* About this exercise: Please return the lines below verbatim, beginning at the one that has "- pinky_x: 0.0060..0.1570" and stopping after the one that has "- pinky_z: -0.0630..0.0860", and add no other lines.

* Available data:
§ §

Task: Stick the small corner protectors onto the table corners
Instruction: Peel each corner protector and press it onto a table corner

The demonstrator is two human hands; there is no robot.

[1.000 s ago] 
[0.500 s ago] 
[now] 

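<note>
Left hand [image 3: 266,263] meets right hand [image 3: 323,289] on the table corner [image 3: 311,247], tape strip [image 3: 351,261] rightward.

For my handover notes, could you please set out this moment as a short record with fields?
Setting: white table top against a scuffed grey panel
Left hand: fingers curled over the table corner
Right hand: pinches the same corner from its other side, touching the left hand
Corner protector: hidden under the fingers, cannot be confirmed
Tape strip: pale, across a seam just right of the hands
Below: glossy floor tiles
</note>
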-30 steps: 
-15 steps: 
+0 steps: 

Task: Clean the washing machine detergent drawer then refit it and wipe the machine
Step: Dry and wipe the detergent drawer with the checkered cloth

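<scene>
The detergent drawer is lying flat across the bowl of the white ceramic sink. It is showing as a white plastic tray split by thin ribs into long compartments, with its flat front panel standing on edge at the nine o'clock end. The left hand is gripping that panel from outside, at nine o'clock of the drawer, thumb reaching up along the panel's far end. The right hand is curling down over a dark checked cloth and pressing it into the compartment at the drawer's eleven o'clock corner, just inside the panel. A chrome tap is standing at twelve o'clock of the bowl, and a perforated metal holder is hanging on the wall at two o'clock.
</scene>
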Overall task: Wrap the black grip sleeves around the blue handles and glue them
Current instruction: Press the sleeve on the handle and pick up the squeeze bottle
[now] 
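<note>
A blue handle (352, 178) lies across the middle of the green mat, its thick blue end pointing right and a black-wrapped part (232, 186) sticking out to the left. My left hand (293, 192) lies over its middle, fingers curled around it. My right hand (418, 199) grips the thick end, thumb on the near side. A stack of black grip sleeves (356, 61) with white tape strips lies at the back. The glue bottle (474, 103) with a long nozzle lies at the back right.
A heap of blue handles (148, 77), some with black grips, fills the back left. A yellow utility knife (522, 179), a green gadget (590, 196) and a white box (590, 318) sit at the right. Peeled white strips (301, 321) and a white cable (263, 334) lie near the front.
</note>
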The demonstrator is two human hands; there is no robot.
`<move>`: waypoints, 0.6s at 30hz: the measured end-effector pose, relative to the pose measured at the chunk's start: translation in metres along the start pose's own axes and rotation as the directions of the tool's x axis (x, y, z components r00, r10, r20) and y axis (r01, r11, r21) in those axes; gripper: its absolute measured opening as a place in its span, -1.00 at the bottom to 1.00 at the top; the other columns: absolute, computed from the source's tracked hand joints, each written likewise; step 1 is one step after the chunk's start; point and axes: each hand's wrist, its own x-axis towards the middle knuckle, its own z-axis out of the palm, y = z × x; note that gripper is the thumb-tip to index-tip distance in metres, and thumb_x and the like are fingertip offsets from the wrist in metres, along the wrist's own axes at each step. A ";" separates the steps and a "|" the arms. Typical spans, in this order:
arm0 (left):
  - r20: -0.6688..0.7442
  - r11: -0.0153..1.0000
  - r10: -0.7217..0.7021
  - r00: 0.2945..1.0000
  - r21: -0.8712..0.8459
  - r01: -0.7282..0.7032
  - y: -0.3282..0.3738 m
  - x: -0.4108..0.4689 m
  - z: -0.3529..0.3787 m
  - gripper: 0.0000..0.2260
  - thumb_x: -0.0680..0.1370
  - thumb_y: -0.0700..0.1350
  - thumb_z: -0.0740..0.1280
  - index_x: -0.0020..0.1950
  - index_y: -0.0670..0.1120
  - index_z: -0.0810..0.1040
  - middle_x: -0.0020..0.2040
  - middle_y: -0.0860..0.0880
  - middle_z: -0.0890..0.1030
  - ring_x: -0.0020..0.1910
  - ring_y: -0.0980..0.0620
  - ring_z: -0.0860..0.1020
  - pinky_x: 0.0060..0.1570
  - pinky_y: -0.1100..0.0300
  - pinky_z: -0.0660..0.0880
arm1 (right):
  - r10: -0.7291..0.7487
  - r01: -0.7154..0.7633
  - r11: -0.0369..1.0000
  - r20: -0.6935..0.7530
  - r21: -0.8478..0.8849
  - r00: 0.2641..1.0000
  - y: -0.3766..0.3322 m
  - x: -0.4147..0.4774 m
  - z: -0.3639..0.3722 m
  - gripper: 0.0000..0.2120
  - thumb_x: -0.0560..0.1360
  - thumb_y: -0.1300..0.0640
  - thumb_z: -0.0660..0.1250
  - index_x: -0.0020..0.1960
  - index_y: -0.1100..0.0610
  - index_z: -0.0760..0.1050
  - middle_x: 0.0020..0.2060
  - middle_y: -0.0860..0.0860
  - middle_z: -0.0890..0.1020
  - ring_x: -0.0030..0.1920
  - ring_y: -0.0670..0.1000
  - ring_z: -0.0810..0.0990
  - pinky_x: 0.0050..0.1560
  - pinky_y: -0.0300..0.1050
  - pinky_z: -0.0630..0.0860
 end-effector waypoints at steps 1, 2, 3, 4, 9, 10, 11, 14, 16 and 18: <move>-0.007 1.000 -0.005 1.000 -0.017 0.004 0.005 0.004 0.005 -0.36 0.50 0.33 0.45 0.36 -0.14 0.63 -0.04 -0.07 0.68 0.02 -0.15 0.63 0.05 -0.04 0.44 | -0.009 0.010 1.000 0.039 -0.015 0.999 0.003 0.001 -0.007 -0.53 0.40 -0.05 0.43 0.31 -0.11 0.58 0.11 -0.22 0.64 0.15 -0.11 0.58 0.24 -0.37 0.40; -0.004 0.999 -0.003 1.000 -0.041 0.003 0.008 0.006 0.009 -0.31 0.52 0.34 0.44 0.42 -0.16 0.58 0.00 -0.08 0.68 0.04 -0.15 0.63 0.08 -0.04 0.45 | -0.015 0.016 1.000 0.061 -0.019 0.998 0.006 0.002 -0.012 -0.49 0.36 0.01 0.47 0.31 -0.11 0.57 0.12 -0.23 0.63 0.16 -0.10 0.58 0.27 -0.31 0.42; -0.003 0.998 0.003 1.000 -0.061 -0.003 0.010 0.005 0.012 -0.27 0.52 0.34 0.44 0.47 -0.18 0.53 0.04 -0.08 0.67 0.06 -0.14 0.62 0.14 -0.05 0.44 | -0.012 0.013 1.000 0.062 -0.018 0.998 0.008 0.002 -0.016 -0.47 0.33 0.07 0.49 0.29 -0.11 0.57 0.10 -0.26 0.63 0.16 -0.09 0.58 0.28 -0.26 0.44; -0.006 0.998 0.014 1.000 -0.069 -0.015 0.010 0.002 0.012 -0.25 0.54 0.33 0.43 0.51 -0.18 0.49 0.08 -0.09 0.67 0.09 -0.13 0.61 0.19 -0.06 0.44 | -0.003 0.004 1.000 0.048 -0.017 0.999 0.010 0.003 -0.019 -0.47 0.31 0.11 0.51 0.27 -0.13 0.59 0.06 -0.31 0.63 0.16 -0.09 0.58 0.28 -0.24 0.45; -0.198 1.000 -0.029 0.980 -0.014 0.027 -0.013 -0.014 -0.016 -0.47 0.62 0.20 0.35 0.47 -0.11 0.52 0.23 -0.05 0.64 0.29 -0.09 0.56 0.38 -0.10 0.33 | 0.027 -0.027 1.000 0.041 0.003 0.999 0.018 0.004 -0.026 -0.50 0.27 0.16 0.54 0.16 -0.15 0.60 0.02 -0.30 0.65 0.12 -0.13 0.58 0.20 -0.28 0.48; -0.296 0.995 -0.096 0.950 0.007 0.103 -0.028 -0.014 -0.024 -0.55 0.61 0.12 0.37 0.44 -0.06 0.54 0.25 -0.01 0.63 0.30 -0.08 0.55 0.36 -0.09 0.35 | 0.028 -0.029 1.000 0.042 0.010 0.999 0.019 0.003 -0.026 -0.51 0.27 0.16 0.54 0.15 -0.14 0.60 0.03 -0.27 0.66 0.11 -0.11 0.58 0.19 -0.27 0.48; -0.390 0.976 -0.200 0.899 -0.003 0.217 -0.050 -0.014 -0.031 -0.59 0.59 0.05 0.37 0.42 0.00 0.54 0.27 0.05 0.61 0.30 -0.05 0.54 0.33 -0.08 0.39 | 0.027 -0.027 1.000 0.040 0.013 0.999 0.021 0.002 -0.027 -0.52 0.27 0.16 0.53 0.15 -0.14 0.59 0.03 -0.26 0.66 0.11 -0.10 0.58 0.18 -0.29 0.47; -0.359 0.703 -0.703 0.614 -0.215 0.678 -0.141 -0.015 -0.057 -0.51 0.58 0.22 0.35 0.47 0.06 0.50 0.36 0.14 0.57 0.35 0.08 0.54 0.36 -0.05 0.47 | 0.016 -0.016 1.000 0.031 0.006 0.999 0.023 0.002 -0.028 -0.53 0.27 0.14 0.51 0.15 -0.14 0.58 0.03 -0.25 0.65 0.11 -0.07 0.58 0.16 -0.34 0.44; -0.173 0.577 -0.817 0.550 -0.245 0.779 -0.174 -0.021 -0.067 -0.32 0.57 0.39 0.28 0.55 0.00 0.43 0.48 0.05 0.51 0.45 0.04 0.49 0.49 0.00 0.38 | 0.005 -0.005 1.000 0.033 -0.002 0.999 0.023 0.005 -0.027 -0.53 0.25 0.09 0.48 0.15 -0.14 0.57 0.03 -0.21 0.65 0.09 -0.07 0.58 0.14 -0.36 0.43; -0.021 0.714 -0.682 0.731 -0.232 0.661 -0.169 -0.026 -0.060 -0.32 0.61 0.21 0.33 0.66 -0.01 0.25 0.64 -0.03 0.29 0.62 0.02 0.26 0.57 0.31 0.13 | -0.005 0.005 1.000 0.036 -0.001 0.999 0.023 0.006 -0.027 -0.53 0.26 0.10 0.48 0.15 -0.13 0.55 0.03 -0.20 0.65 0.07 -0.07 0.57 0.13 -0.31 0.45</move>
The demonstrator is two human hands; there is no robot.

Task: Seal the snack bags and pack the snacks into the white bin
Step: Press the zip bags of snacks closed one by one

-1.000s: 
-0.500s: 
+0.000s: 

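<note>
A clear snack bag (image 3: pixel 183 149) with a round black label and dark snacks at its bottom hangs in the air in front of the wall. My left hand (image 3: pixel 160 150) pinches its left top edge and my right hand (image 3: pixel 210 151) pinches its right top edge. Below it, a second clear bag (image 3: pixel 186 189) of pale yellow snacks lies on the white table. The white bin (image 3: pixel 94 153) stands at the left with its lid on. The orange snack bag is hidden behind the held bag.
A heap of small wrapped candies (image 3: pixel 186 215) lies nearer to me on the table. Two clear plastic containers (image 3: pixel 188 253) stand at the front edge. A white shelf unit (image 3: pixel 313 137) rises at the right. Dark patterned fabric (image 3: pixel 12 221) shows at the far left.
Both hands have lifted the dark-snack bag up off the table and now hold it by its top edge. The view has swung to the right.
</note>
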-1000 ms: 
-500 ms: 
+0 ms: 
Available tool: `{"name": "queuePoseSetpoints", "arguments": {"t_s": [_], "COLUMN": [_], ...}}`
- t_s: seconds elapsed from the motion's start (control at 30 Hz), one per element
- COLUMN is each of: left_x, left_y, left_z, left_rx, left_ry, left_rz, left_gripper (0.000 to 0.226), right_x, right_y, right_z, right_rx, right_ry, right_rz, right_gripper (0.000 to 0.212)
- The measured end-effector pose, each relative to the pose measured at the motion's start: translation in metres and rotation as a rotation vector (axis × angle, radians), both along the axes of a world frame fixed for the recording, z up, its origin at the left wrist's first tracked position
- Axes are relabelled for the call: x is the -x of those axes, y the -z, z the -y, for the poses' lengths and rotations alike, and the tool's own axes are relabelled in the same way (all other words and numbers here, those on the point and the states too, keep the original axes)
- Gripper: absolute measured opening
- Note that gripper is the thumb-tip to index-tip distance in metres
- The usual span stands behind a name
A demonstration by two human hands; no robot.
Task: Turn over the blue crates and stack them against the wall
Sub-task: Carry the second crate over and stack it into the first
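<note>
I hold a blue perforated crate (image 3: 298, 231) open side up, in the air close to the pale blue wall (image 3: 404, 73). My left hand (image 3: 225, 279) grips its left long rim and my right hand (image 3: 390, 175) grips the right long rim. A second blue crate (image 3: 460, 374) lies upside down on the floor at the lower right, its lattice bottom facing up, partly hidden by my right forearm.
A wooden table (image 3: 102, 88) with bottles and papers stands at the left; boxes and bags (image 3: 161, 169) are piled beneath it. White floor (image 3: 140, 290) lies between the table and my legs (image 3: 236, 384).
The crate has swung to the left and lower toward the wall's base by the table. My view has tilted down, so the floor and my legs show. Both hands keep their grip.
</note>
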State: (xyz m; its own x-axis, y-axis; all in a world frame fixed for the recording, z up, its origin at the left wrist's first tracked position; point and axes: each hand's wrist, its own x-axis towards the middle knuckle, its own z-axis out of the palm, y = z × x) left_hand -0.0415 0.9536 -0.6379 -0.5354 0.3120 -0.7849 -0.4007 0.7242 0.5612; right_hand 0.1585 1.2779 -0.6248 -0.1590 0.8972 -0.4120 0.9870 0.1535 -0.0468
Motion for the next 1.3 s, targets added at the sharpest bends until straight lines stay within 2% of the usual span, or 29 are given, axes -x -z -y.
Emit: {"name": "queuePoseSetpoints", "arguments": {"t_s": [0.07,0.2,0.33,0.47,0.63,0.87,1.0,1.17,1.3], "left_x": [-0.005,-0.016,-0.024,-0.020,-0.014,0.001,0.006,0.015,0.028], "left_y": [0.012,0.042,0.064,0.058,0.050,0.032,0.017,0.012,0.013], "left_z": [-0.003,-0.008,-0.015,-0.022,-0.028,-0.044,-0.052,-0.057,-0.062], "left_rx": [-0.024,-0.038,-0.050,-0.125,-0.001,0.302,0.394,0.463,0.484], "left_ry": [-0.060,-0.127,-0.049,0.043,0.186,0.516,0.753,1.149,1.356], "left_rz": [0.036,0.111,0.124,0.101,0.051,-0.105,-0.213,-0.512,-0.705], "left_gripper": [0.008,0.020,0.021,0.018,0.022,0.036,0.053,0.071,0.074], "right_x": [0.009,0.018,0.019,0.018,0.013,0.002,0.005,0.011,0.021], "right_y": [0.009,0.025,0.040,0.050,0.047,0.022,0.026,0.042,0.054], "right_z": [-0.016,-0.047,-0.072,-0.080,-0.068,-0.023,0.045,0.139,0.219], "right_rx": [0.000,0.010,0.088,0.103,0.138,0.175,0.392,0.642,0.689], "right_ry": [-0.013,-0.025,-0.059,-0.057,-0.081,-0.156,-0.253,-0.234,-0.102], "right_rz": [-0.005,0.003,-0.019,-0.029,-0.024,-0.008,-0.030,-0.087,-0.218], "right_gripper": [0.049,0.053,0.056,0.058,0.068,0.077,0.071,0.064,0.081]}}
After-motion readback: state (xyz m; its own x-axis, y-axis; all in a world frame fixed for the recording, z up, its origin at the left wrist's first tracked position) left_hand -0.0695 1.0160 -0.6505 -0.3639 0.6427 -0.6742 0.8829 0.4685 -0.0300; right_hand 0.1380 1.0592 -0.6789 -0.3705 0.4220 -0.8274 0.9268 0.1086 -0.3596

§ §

* Reply to the task:
  - pinky_x: 0.0060..0.1570
  - pinky_y: -0.1100..0.0300
  - pinky_z: -0.0660..0.0880
arm1 (right):
  - r10: -0.7291..0.7487
  - r01: -0.7154..0.7633
  - r11: -0.0369..1.0000
  - r20: -0.6935..0.7530
  - r21: -0.8478..0.8849
  - r00: 0.2641..1.0000
  - y: -0.3766..0.3322 m
  - x: -0.4147..0.4774 m
  - z: -0.3639..0.3722 m
  - gripper: 0.0000..0.2120
  - thumb_x: -0.0560..0.1360
  - thumb_y: -0.1300..0.0640
  - thumb_z: -0.0660..0.1250
  - index_x: -0.0020..0.1960
  - index_y: -0.1100..0.0610
  - index_z: -0.0760..0.1050
  - middle_x: 0.0020..0.2060
  - middle_y: -0.0860..0.0860
  - middle_z: -0.0890..0.1020
  - ring_x: -0.0030..0.1920
  - ring_y: -0.0670..0.1000
  - ring_z: -0.0810..0.0990
  - pinky_x: 0.0050..0.1560
  - pinky_y: -0.0300..0.1050
  - pinky_z: -0.0630..0.0860

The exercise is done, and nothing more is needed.